I'll be perfectly honest: I don't do handheld gaming. The screens are too small, the devices are too large and I remain convinced the experiences to be had on handhelds are - at best - watered-down versions of those to be had on other, TV-based platforms. And playing games on my big screen TV doesn't remind me of the fact my eyes are more than three decades old and getting older.
Also, I don't take public transportation, so I don't have much occasion to play games away from my more comfortable gaming setup. And I don't believe in playing games on the toilet. I know some of you do; don't pretend. I've heard the clicks and bleeps in the stall next to me. But I don't do it. The idea of holding the thing in my hands again afterwards ... no thank you. So I don't do handheld gaming.
Except now I apparently do.
The one place I ever seriously considered playing with a handheld device is on the airplane. And I've been spending a lot of time on those of late, from family reunions to game conventions. My former SOP was reading a book on the long flights to anywhere from North Carolina, but I'm so particular about what I read I expended my ammunition of interesting reads some time late last year. Plus, sometimes you just don't want to read a book. Or at least I don't.
Magazines are great for a while, but even Esquire gets tedious after the initial ascent, and Runner's World only contains so many insights. I can't write on planes, so that's out. Not sure why, but part of the reason is the nearness of so many other people. I get squidgy writing in the office with the occasional passing co-worker peering over my shoulder, so pouring out my deepest thoughts while a total stranger sits a millimeter to my left breathing my air is a bit overwhelming. Anything written in that environment inevitably turns into:
allworkandnoplaymakesjackadullboy. allworkandnoplaymakesjackadullboy. allworkandnoplaymakesjackadullboy allworjkandnoplaymakesjackadullboy. allworkandnoplaymakesjackadullboy.allworkandnoplaymakesjackadullboy.
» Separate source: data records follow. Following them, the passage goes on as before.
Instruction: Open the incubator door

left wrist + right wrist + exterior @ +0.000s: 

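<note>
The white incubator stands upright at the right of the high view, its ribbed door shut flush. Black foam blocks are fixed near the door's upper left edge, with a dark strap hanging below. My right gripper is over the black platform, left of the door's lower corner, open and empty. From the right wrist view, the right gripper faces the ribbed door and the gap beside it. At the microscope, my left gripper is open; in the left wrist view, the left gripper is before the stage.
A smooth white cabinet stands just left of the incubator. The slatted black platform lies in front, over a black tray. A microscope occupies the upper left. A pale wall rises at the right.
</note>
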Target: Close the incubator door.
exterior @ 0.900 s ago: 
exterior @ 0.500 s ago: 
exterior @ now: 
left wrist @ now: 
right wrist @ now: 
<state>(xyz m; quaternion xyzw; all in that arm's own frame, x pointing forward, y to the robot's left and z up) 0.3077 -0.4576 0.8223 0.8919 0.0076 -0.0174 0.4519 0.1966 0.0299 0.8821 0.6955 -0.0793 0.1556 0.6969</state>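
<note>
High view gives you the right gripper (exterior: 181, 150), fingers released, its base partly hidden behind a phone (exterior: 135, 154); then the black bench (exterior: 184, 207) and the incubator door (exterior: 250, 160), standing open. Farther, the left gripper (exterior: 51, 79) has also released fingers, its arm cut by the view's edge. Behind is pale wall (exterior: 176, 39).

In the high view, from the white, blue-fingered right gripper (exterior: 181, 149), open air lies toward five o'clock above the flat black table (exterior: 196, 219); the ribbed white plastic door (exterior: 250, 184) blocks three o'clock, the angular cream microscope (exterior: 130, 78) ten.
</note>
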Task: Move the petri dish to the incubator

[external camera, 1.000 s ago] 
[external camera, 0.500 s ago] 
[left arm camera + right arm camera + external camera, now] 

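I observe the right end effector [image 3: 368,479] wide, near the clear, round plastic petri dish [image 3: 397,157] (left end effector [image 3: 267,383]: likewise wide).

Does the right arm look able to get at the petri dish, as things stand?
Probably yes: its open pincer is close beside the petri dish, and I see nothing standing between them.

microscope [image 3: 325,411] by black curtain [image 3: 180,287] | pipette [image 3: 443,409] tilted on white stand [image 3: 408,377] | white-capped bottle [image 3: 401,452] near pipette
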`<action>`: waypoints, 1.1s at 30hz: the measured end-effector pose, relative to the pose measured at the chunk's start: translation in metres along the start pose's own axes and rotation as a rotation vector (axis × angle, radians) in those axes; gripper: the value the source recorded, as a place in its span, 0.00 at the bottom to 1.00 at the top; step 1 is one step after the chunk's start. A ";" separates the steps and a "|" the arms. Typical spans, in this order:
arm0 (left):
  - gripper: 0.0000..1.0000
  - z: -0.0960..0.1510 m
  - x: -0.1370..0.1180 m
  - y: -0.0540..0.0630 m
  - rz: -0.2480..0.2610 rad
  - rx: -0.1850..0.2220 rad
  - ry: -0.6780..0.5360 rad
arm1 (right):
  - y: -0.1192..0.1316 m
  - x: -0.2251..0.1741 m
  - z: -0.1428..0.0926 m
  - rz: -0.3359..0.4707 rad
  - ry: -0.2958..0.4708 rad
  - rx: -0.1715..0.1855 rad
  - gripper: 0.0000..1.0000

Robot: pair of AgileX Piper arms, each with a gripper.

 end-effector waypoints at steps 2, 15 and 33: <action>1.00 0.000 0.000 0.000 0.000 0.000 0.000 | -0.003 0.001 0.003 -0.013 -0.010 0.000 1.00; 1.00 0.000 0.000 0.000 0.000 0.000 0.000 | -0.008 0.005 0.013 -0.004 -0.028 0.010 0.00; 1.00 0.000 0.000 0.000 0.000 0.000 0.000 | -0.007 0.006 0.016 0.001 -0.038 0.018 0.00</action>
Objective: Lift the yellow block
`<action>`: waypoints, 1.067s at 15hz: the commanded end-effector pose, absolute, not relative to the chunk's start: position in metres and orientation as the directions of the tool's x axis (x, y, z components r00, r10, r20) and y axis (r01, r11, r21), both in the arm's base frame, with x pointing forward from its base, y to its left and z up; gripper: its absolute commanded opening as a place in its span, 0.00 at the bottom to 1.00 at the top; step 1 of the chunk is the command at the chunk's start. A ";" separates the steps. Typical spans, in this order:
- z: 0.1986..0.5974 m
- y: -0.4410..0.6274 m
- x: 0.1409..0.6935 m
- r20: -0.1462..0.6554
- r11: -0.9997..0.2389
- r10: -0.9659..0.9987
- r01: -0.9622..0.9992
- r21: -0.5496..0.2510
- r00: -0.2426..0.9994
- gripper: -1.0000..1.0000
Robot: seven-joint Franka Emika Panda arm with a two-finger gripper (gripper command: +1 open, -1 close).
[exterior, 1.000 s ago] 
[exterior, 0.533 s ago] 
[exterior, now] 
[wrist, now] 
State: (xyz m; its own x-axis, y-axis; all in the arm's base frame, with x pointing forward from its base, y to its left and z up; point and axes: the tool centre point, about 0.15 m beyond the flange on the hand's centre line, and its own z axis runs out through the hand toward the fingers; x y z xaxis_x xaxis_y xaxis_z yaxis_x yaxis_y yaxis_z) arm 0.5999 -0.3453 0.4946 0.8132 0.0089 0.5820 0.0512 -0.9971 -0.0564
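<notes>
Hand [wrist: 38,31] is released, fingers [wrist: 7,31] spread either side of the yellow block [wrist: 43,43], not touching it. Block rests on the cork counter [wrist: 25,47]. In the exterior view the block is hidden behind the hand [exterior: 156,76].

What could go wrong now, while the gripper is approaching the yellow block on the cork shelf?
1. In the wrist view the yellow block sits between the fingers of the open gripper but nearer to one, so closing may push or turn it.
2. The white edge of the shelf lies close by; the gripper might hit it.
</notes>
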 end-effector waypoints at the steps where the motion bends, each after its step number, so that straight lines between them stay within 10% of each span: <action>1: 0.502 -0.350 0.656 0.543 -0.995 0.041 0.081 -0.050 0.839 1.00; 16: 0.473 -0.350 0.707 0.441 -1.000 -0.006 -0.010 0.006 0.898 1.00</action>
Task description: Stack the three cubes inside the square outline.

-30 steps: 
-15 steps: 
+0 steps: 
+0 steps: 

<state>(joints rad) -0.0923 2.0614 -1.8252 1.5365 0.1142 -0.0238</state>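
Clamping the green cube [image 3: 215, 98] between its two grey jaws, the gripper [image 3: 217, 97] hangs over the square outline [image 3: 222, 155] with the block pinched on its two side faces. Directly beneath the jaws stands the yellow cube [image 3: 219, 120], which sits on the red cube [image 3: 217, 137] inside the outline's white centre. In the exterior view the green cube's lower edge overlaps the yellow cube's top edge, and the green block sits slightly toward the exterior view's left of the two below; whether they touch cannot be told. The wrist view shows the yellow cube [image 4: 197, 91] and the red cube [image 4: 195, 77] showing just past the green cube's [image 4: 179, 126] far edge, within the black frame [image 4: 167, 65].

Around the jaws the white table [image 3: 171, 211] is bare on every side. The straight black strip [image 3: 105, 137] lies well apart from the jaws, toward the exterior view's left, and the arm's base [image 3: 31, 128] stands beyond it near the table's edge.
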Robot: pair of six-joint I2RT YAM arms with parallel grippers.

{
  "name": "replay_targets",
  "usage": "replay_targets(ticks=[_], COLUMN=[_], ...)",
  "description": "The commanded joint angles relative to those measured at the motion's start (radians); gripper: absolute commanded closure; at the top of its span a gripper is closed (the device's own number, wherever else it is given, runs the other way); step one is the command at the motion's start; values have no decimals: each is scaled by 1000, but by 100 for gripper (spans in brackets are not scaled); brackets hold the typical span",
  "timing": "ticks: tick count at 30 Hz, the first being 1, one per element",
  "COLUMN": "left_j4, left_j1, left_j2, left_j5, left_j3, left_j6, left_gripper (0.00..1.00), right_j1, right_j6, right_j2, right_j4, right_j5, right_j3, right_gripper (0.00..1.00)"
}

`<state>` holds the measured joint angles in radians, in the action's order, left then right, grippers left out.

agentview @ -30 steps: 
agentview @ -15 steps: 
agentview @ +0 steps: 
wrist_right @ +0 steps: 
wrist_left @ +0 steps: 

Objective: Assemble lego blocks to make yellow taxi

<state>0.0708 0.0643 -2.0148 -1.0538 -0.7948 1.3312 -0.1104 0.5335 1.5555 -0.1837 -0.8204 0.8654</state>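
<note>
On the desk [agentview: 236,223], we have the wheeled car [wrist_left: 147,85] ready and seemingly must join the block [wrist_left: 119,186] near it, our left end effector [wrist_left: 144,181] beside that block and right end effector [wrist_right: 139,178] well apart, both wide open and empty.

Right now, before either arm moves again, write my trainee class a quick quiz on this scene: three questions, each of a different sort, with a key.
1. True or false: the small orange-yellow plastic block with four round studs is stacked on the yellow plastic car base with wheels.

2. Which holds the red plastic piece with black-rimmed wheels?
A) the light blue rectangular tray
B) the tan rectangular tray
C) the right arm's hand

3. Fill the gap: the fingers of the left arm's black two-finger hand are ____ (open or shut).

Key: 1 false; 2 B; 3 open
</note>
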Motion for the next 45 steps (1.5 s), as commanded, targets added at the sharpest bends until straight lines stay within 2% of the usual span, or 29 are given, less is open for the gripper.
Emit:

So this winter, with a number of flights still on my schedule and very little entertainment in my carryon bag with which to pass the time, I turned to handheld gaming. Or tried to anyway. Inspired by my successes with Puzzle Quest on the Xbox 360, I figured that would be a perfect point of entry into the DS. Trouble was I couldn't find a Nintendo DS to save my life. So I borrowed one. This worked perfectly until I had to give it back. Suddenly I was ruing the fact I'd waited until everyone else and their monkey decided to buy a DS to buy one of my own. Thank Vishnu for the internet.
Utilizing a service designed to alert you the exact moment a particular item goes on sale at any of a number of online retailers, my lovely assistant found me exactly what I was looking for just in time to take it on the plane with me to D.I.C.E. last month. To celebrate, I bought Chibi Robo: Park Patrol.
First, a word about Wal-Mart. You may not be aware (I wasn't), but Chibi Robo: Park Patrol is a Wal-Mart exclusive, meaning you can't buy it anywhere else. Meaning, if you want to buy it you have to go to Wal-Mart. No, I'm not kidding. I wish I were. Yes, I'll get to why I wanted that particular game in a minute. For now: Wal-Mart. Focus.
Just like I don't do handheld gaming, I don't do Wal-Mart. Yes, I know everything is cheaper there, and yes, I know they have everything. But I don't shop there. What can I say, I'm a snob. I don't mind paying a few extra dollars to not feel like I'm buying house wares in a third-world country. And don't even get me started on the food. If you're buying food at Wal-Mart, it's time to seriously reevaluate your priorities.. Nevertheless, I wanted Chibi Robo: Park Patrol, and I didn't want to wait for delivery from the online store. So I had to go. I won't lie, I carried a knife.